Provided records Start Marker

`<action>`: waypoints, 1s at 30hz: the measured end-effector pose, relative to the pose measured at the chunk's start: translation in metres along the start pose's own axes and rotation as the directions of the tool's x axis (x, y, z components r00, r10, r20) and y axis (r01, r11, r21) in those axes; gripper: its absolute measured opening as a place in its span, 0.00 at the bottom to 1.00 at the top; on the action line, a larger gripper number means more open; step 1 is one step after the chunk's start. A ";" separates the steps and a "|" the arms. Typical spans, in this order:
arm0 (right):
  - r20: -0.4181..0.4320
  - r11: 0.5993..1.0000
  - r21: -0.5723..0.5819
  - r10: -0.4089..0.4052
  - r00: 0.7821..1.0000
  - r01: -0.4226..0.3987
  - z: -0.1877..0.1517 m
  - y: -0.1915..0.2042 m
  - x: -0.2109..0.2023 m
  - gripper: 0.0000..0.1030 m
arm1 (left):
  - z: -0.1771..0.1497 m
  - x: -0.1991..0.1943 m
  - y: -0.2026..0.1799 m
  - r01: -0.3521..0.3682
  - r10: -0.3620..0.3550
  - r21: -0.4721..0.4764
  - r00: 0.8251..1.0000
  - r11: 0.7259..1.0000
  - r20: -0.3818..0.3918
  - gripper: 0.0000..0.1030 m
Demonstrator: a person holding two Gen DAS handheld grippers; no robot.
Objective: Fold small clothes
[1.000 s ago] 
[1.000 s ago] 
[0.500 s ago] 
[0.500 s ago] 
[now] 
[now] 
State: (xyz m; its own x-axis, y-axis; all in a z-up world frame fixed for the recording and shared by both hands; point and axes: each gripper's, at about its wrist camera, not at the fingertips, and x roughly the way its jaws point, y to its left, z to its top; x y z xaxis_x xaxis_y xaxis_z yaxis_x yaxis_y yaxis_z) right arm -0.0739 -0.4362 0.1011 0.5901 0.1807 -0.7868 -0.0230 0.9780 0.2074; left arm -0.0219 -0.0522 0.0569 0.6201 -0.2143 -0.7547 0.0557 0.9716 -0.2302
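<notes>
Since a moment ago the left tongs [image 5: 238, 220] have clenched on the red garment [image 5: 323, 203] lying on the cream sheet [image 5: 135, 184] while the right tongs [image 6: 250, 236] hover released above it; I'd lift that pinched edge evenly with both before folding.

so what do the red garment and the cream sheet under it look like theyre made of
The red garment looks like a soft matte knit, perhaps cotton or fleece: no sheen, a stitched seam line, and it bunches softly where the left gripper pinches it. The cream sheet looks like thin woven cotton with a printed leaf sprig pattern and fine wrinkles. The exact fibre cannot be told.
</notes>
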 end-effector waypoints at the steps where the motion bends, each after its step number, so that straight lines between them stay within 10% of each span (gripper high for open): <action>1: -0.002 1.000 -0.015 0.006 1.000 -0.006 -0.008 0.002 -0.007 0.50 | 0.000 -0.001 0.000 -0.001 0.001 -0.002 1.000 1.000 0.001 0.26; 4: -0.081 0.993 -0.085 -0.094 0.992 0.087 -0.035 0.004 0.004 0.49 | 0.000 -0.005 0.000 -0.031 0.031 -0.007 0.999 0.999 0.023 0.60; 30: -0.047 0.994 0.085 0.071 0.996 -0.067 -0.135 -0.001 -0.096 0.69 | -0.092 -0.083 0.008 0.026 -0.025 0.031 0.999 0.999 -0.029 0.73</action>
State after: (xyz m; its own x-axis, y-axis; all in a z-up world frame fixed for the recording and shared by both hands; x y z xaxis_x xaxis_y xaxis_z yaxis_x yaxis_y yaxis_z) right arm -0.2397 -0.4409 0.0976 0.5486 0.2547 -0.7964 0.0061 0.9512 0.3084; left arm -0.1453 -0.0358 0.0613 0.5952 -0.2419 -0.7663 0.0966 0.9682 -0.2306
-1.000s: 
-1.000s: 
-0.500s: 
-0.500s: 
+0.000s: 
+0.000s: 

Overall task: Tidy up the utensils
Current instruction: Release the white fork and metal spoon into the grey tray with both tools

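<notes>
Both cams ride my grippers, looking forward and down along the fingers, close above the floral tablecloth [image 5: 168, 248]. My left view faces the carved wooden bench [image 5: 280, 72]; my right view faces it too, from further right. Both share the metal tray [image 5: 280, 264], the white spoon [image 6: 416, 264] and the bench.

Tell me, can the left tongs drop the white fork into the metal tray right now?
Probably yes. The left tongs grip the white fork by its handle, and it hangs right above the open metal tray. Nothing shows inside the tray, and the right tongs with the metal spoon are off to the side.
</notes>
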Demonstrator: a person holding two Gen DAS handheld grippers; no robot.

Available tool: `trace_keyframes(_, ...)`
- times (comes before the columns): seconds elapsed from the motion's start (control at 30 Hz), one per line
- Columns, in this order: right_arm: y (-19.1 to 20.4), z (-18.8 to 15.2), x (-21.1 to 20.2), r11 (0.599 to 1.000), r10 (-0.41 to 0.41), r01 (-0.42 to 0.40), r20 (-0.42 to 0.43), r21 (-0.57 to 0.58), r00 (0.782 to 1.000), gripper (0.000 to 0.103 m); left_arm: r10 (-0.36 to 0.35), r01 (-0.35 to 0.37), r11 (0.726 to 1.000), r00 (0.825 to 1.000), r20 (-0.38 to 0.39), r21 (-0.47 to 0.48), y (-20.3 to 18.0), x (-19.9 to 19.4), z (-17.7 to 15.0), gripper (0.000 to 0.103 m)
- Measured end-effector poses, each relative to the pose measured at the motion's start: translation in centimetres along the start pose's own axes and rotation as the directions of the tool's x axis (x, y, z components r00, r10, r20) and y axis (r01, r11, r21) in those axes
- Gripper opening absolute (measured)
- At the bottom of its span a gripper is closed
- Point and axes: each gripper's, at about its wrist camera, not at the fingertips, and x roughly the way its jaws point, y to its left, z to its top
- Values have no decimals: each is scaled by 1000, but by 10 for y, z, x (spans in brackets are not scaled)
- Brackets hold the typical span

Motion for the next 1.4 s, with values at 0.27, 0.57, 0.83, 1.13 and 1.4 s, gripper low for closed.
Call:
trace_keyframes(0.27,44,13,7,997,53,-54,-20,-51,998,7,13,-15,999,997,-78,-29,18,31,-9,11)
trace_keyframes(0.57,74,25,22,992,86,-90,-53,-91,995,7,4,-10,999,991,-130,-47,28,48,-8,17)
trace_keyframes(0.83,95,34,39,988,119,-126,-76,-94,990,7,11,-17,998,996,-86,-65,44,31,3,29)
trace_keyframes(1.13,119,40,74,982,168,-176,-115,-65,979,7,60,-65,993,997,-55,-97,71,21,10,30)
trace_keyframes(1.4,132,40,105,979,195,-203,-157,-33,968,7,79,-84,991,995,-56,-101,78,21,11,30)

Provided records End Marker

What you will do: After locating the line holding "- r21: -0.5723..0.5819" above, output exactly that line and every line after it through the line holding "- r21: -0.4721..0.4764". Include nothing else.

Task output:
  - r21: -0.5723..0.5819
  - r10: -0.4089..0.4052
  - r00: 0.7821..1.0000
  - r01: -0.4226..0.3987
  - z: -0.1877..0.1517 m
  - y: -0.1915..0.2042 m
  - x: -0.2109..0.2023 m
  - gripper: 0.0000..0.1030 m
arm1 (left):
  - z: -0.1771..0.1497 m
  - x: -0.1991..0.1943 m
  - y: -0.2026..0.1799 m
  - r01: -0.3521..0.3682
  - r10: -0.3620..0.3550
  - r21: -0.4721..0.4764

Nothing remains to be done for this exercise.